## Instructions for the task
From the entries that follow, copy each line in which "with" appears.

## Information given
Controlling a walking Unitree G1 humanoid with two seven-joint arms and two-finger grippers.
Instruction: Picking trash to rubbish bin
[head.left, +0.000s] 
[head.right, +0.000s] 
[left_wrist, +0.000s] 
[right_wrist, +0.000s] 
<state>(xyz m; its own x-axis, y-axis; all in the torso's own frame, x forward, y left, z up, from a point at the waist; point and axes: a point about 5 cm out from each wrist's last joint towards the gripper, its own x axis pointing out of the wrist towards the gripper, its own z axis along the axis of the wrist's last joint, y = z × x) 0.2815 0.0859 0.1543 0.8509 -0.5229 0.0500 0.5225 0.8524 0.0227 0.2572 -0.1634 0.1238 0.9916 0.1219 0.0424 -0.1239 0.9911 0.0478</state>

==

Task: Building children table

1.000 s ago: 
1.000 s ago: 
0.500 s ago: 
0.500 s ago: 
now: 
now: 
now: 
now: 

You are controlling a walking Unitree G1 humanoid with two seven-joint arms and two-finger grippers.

## Finished exercise
Controlling a walking Unitree G1 humanoid with two seven-joint arms and two-finger grippers.
You are controlling a walking Unitree G1 humanoid with two seven-joint arms and two-finger grippers.

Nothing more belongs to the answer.